Einzig in der Hauptverkehrszeit nahm die Pünktlichkeit ab. «Am Morgen und am Abend ist der Verkehr auf den Strassen so dicht, dass die Busse öfter im Stau stehen», teilt Suter mit. Besonders unpünktlich seien dabei die Linien 869 (Wetzikon–Hinwil) und 870 (Hinwil–Rüti), welche letztes Jahr durch Baustellen und fehlende Busbevorzugung häufig zu spät kamen.

Abgenommen hat weiter die Anschlusspünktlichkeit: Sie sank um ein Prozent auf 95 Prozent. Die Verkehrsbetriebe erklären sich diesen Rückgang durch zunehmendes Verkehrsaufkommen und neue Tempo-30-Zonen.

Hohe Kundenzufriedenheit

Die Zahlen zeigen: Der Service beider Verkehrsunternehmen bleibt auf einem hohen Niveau. Dies bestätigen auch kantonale Fahrgastbefragungen des Zürcher Verkehrsverbunds (ZVV) über QR-Codes in Bussen.

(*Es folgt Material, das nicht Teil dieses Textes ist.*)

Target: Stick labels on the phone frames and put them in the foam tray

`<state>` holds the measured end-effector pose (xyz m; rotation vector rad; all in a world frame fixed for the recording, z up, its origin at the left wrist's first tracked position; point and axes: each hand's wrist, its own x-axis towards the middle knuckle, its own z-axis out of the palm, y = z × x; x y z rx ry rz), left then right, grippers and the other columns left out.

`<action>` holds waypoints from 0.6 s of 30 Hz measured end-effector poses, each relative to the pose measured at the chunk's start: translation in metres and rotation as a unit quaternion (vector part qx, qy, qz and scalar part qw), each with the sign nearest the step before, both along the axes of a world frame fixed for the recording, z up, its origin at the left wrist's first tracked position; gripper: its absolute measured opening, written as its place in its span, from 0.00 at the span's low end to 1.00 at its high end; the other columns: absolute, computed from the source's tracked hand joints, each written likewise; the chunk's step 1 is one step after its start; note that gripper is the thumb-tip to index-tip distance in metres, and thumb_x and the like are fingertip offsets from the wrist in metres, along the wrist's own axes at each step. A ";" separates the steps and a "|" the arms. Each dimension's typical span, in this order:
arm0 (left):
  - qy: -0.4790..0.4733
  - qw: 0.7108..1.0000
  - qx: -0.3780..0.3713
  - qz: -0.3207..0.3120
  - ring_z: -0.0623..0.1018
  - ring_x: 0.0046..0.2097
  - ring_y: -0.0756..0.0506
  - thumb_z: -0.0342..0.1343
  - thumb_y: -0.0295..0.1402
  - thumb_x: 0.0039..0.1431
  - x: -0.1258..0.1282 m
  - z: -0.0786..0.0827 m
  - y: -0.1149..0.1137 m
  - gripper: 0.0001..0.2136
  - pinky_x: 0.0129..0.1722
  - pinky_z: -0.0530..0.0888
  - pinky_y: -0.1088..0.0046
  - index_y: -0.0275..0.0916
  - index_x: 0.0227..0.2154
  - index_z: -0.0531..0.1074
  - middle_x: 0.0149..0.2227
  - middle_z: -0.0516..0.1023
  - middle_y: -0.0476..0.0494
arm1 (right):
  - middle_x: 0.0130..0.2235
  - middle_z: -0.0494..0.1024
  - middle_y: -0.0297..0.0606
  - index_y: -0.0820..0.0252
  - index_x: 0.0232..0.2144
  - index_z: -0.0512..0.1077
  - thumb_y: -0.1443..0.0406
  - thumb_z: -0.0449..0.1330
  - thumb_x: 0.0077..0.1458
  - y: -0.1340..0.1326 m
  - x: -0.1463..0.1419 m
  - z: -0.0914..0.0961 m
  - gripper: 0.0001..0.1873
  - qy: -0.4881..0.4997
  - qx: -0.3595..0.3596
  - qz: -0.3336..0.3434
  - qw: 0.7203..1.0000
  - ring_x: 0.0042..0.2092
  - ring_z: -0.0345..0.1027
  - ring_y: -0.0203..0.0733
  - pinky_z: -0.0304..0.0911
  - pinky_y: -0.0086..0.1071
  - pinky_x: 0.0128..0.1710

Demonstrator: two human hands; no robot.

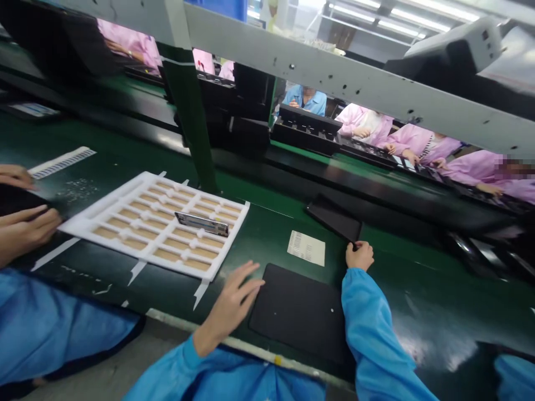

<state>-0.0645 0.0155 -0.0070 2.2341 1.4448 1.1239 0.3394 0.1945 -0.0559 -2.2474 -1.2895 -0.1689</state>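
My left hand (234, 303) is open, fingers spread, at the left edge of a black mat (303, 312) lying on the green bench; nothing is in it. My right hand (360, 255) reaches beyond the mat, its fingers closed at the near corner of a shallow black tray (334, 216). The fingertips are partly hidden there. A printed paper label sheet (306, 248) lies between mat and tray. Left of my left hand is a white foam tray (144, 181) with rows of slots. One slim phone-like part (202, 224) stands on edge in it.
At the left, a co-worker's hands (25, 231) hold a dark object. A strip of labels (62, 162) lies near them. Tape strips (137, 271) run from the foam tray. A green post (188, 117) rises behind it. Across the line, several people in pink (430, 142) work.
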 end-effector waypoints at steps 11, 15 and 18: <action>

Durch gezielte Ausbauten und Fahrplanoptimierungen soll in den nächsten Jahren das Angebot noch attraktiver gestaltet werden. Grössere Änderungen in der Oberländer ÖV-Landschaft gibt es wohl aber erst wieder nach dem nächsten Ausbauschritt der Zürcher S-Bahn, welcher bis zum Jahr 2035 erfolgen soll.